Growing in fortitude, a Gift of the Holy Spirit, in the exercise of priestly ministry was a focal point of reflection for Bishop David M. O’Connell, C.M., and priests of the Diocese during their annual Lenten Spirituality Day.
UPDATED: Bishop, priests reminded to ‘stay the course’ when dealing with challenges
PHOTO GALLERY: 2023 Priests' Lenten Spirituality Day
“Because of the challenges in our society and the opposition to the Gospel message, it’s easy for priests to become discouraged,” Father Pablo T. Gadenz said, referring to the keynote address given by Msgr. Thomas G. Bohlin, assistant vicar for the Prelature of Opus Dei (Work of God) for the United States.
Instead, Msgr.
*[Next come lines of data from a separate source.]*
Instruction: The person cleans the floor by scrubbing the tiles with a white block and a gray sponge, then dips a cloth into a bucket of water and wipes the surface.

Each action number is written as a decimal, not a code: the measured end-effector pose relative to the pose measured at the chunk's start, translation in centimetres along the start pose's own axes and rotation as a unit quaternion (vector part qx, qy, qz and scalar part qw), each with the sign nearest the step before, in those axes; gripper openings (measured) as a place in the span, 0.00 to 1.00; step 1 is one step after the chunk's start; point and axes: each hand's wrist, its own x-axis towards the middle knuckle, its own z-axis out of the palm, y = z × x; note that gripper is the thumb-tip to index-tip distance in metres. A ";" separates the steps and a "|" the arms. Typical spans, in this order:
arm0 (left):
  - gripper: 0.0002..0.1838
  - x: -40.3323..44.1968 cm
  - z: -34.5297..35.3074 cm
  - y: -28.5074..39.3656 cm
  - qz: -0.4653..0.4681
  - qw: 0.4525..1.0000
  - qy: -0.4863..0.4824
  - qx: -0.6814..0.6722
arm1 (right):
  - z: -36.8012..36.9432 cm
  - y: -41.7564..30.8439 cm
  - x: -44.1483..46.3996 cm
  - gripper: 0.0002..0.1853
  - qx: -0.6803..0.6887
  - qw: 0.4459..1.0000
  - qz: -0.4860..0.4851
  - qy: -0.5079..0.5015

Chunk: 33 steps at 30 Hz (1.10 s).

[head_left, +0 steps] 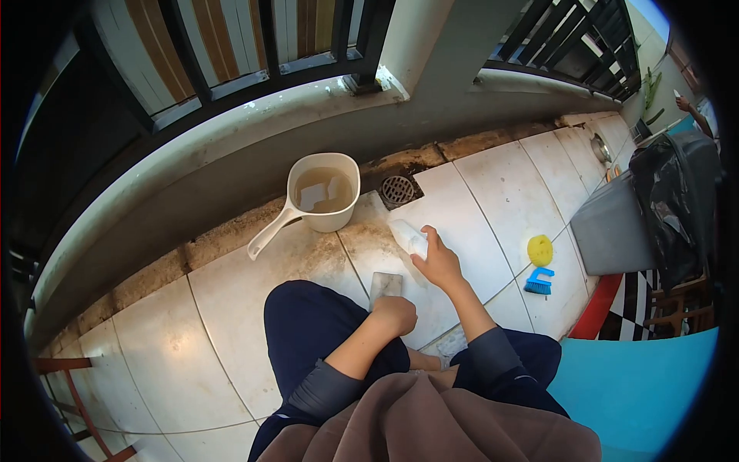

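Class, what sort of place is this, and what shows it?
Probably an outdoor terrace or yard: there is a tiled floor with a drain, and a railing on a low wall.

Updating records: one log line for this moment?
left hand: holds greyish block; right hand: holds whitish object; dipper: brownish liquid; floor: sponge, brush

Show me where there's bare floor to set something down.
Bare tile lies between your right hand and the yellow sponge, and left of the white dipper, past its handle. It's crowded around the dipper and drain, and where sponge, blue brush and grey bin cluster.
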 end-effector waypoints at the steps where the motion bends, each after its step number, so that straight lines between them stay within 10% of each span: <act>1: 0.21 -0.1 -0.2 -0.1 0.003 1.000 -0.003 0.004 | -0.2 0.2 -0.7 0.27 0.007 1.000 -0.007 0.012; 5: 0.16 -0.1 -0.7 0.2 -0.001 1.000 0.017 0.018 | -0.5 1.7 -4.1 0.21 0.022 0.994 -0.074 0.079; 14: 0.12 3.0 0.8 -0.2 0.002 0.914 0.391 -0.111 | -0.1 1.5 -9.5 0.16 0.087 0.985 -0.055 0.138; 28: 0.08 6.5 1.8 -0.6 0.003 0.915 0.369 -0.163 | 2.1 3.2 -10.1 0.29 0.111 0.961 -0.059 0.248; 33: 0.08 6.8 2.1 -0.6 -0.011 0.919 0.359 -0.161 | 1.5 4.0 -10.6 0.28 0.301 0.944 0.011 0.132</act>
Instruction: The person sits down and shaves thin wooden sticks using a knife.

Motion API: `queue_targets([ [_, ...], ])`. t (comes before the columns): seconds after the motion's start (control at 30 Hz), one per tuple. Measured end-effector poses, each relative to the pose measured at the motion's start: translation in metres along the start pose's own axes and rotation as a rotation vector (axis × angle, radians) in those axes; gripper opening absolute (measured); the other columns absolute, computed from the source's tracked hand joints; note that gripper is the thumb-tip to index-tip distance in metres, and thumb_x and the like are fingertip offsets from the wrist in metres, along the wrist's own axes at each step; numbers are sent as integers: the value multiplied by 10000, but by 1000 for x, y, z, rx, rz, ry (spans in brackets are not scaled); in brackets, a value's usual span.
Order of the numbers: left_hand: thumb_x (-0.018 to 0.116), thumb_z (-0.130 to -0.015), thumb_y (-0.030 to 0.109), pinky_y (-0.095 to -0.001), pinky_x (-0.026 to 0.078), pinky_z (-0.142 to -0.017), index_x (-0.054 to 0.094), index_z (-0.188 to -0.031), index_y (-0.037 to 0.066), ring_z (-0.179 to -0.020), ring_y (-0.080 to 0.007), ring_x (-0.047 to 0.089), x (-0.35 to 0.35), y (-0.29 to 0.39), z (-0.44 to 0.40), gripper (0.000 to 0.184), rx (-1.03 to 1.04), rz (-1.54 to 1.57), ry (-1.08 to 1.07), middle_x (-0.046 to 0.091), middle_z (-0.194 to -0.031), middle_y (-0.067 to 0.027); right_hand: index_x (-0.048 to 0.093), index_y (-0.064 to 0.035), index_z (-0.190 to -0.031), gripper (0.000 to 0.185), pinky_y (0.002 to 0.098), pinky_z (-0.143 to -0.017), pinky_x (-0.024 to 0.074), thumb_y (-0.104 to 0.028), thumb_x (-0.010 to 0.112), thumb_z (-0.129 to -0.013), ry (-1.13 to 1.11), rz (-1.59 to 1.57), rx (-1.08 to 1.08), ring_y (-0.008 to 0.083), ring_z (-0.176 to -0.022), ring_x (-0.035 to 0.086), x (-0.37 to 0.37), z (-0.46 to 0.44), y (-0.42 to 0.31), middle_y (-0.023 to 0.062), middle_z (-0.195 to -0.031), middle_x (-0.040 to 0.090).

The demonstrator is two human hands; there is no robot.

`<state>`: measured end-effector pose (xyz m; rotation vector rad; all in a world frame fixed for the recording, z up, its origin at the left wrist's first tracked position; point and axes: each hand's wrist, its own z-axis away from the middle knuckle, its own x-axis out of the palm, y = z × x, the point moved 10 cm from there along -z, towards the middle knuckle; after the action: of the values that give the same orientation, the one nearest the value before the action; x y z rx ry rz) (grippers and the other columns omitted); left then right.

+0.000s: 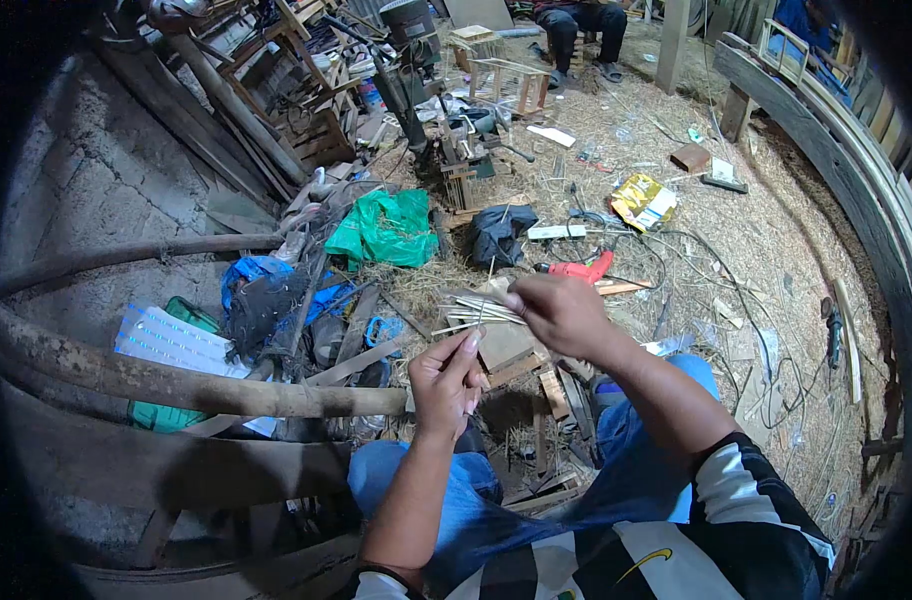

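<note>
My left hand (444, 382) is closed, with thumb and forefinger pinching a thin stick (482, 312) that points upward. My right hand (564, 318) is curled shut just above and to the right of it. A flat, greyish, blade-like tool (468, 296), blurred, sticks out leftward from its fingers and crosses close to the thin stick; whether they touch I cannot tell. Several pale slivers of wood (460, 325) lie beyond my fingertips, on or near a wooden block (504, 346) between my knees.
A red power drill (584, 268) lies ahead, beside a yellow packet (643, 202) and loose cable. Green plastic (384, 228) and a black bag (501, 232) sit front left. A bamboo pole (206, 385) runs along my left. Another person (582, 30) sits at the back.
</note>
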<state>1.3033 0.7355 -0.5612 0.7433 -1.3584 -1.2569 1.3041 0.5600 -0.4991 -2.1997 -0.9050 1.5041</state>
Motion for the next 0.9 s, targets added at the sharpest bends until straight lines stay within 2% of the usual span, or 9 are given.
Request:
queue_targets([
  [0.03,638,-966,130,-216,300,-330,703,-1095,-7,-341,-64,374,1,0,0,199,-1,2,-1,522,-569,-2,651,-86,-923,204,467,-574,456,-284,613,-951,22,-8,-1,364,-688,630,-3,-2,3,119,-770,629],
  [0.17,610,-981,139,-223,297,-324,697,-1077,-16,-328,-62,337,8,-1,0,202,-83,101,-31,483,-554,9,647,-78,-913,233,468,-580,453,-293,581,-973,17,-45,-159,369,-680,625,0,9,-29,151,-758,625],
  [0.27,584,-994,145,-223,297,-321,685,-1079,-25,-318,-64,323,6,-8,3,215,-134,163,-49,485,-553,4,656,-94,-904,266,479,-596,484,-349,597,-952,42,-13,42,378,-734,648,0,-1,4,122,-800,656],
  [0.43,577,-1003,149,-216,295,-324,686,-1079,-26,-326,-54,329,7,-15,-3,219,-166,285,-82,484,-559,14,662,-115,-879,277,484,-568,476,-355,561,-972,-7,-37,-123,369,-701,646,12,11,-28,127,-787,656],
  [0.67,564,-1012,159,-217,297,-325,682,-1071,-24,-320,-58,318,5,-24,-4,226,-231,327,-51,488,-567,12,661,-122,-879,259,484,-538,488,-356,578,-953,31,60,-84,352,-670,652,17,10,-22,104,-741,650],
  [0.7,566,-1011,163,-217,295,-325,683,-1070,-23,-320,-57,317,6,-23,-4,226,-211,316,-60,487,-566,12,676,-123,-916,180,464,-548,470,-289,611,-938,-15,80,-131,333,-657,636,20,11,-23,98,-740,628],
  [0.8,574,-1007,166,-217,291,-324,683,-1067,-23,-318,-58,313,6,-21,-1,227,-199,317,-81,489,-561,12,670,-128,-920,164,467,-552,470,-279,609,-936,45,98,-112,340,-661,635,15,11,-13,97,-739,624],
  [0.83,574,-1007,166,-217,291,-324,683,-1067,-23,-318,-58,313,5,-22,0,227,-205,315,-77,489,-561,12,665,-129,-910,169,466,-551,467,-284,603,-942,4,133,-15,341,-663,634,14,6,-1,94,-742,623],
  [0.9,584,-1002,169,-219,288,-321,683,-1064,-25,-314,-60,311,5,-23,-1,227,-226,340,-59,486,-554,12,653,-124,-882,209,478,-558,479,-317,597,-942,72,103,-28,345,-682,644,7,2,4,98,-758,632],
])
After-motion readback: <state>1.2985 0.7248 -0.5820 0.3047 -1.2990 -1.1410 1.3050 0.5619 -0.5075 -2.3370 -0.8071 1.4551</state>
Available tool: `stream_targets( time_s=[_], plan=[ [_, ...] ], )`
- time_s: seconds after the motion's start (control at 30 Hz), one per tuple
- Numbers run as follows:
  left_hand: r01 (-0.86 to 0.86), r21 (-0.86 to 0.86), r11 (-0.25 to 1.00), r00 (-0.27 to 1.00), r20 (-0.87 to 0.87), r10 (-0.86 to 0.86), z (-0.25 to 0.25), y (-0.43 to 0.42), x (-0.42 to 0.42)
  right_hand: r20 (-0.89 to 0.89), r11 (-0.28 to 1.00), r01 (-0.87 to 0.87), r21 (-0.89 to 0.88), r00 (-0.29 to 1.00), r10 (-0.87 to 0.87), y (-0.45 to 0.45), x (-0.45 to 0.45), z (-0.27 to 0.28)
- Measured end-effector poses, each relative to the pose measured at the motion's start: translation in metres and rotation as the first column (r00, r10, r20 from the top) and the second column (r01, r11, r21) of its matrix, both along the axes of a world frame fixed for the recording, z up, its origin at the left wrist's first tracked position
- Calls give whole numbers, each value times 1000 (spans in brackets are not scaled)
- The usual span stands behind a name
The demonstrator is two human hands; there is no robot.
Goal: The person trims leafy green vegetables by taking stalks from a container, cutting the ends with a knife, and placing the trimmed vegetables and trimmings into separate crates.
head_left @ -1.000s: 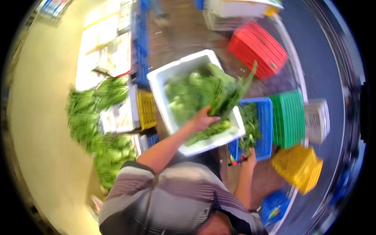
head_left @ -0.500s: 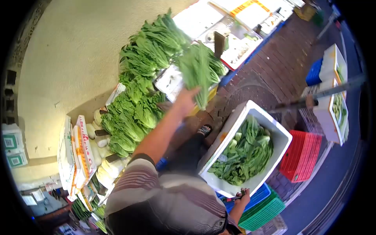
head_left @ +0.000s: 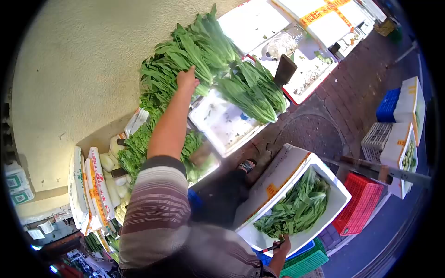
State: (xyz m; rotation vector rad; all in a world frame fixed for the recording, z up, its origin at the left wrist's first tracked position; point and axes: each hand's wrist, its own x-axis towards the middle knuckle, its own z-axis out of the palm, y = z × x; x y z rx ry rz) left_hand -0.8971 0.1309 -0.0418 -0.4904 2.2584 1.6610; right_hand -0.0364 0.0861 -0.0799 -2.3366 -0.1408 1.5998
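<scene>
My left hand (head_left: 187, 80) reaches to the heap of long-leaved lettuce (head_left: 197, 48) by the wall. Its fingers curl at the stalk end of a bunch, partly hidden by leaves. Right of it, more lettuce bunches (head_left: 255, 88) lie on a white foam tray (head_left: 222, 144). Down at the right, my right hand (head_left: 282, 246) is closed around a slim black and red tool (head_left: 270, 249), its kind unclear. That hand is at the near rim of a tilted white foam box (head_left: 339, 197) holding loose leafy greens (head_left: 296, 206).
White radishes (head_left: 112, 185) and upright foam lids (head_left: 98, 185) stand at left. Foam trays (head_left: 250, 23) run along the top. Red (head_left: 354, 204) and green crates (head_left: 306, 263) flank the foam box. A metal bar (head_left: 384, 172) crosses at right.
My left hand has moved left with the lettuce bunch, from above the foam tray to the heap by the wall. My right hand stays by the box; the view has shifted slightly.
</scene>
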Motion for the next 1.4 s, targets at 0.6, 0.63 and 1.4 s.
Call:
stream_targets(
  time_s=[0.6,0.63,1.4],
  plan=[
    [-261,505,823,939,332,94,-72,-19,45,-54,995,-91,37,994,93,37,-40,-3],
    [-235,467,853,948,305,94,-68,-18,37,-56,994,-98,41,993,100,40,-44,-4],
    [541,-726,425,670,68,-739,-46,6,-123,32,984,-169,-56,985,171,25,-81,1]
  ],
)
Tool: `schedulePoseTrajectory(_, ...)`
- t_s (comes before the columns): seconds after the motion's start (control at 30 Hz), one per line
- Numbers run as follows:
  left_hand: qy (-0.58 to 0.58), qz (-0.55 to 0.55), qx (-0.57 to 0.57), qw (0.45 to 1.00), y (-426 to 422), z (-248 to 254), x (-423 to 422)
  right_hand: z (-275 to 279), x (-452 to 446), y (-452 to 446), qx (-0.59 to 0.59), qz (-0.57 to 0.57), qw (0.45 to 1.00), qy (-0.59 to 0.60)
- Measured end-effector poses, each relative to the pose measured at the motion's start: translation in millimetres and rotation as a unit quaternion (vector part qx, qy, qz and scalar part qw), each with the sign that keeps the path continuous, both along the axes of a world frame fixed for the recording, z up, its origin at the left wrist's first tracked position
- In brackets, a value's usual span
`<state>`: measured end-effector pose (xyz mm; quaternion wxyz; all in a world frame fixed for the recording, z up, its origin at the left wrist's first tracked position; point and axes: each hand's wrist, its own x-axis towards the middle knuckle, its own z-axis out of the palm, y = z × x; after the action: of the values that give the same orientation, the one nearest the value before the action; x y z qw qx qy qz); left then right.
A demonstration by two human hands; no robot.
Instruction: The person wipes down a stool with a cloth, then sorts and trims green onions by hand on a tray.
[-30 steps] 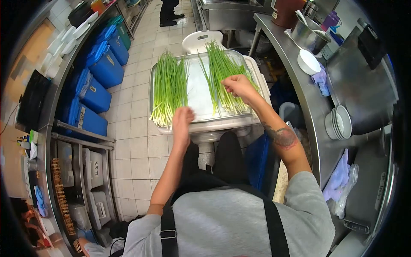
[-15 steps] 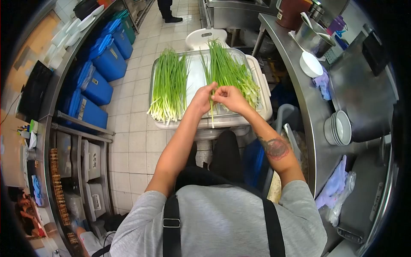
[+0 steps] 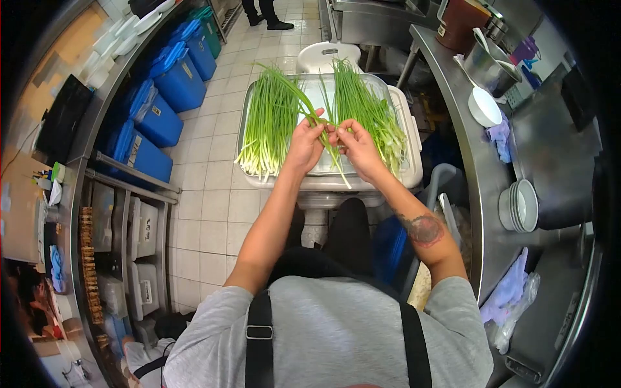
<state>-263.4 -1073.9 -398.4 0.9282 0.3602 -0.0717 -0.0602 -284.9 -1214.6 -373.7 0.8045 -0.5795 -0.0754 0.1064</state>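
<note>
My left hand [image 3: 306, 143] is closed around a green onion [image 3: 336, 161], whose leaves trail up and to the left while its white end points down toward my lap. Fingers of my right hand [image 3: 359, 150] pinch the same stalk a little to the right. Both hands hover over the near side of a metal tray [image 3: 315, 90]. On the tray's left half lies a pile of green onions [image 3: 266, 119], white ends toward me. A second green onion pile [image 3: 362, 97] fans out on the right, close to my right hand.
The tray rests on a pale plastic container [image 3: 413, 145], with a white stool [image 3: 328, 57] behind it. Blue bins [image 3: 178, 77] line the left side. A steel counter [image 3: 462, 145] runs along my right, holding a white ladle [image 3: 484, 107] and stacked bowls [image 3: 517, 205]. Another person's legs [image 3: 266, 10] stand far ahead.
My hands have moved slightly apart, and the green onion's leaves now stretch up-left over the left pile. The view has shifted, so the surroundings sit a bit further right.
</note>
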Motion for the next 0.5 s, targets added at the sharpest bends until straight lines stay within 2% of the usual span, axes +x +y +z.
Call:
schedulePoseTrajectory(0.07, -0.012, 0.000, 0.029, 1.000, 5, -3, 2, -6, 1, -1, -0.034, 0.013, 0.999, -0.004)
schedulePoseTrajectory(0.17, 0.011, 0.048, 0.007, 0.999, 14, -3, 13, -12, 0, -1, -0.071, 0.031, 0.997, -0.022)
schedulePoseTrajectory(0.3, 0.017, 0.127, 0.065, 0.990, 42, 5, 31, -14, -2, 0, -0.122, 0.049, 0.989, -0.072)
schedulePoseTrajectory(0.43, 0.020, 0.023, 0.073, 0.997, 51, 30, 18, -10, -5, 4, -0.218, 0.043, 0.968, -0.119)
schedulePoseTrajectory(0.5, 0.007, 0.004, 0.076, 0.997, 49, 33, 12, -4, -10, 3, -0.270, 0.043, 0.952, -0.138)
Bohlin offered perspective saying that priests “must keep growing and try to go deeper in their mission,” said Father Gadenz, suggesting, “This is what we can try to do during Lent.
“We can begin by changing ourselves before we try to change the world. We should strive to be a role model, inspiring our parishioners. We should keep growing until we die, never reaching a plateau but challenging ourselves to go deeper.”
Father Gadenz, a priest of the Diocese who currently teaches in Mount St. Mary Seminary, Emmitsburg, Md., was among the 100 priests to attend the spirituality day hosted by the diocesan Office of Clergy and Consecrated Life in St. Luke Church, Toms River.
"As Bishop, I am always encouraged to be in the presence of our priests at Advent and Lenten Spirituality Days,” said Bishop O’Connell.
“They are a ‘pause that refreshes’ spiritually speaking. Our priests have the chance to focus their attention on some aspect of priestly life and ministry with their fellow priests,” the Bishop said, noting “It is so important in these days to share priestly fraternity and fellowship. It has a direct influence on building community within our parishes and organizations.”
In his address, Msgr. Bohlin referenced two Churchmen who remained persistent in their work and faith under difficult circumstances – St. Thomas More, who died a martyr after he was convicted of treason, and Archbishop John Hughes, the first archbishop of New York in the 1850s and 1860s, who built St. Patrick’s Cathedral despite the Civil War and the anti-Catholic sentiment of the time.
Msgr. Bohlin encouraged priests to have the confidence of the early Christians,” such as St. Paul, who believed God’s plan would prevail despite the hardships he faced in spreading the Gospel, said Father Gadenz, who was appreciative of the pointers Msgr. Bohlin offered on small ways priests can sow seeds that will bear fruit, such as conversations with their people.
“As for parishes, Msgr. Bohlin said that with fewer people attending Mass after the pandemic, it is an opportunity to build community with the people who do come,” Father Gadenz said.
Significant insights gleaned from the day by Father Thomas Vala, pastor, St. Clement, Matawan, were the importance of priests taking care of themselves, finding time for prayer and remembering that a priest can change himself.
“When I choose to change from being negative to positive and hopeful, I can inspire others and be able to help change the world,” said Father Vala.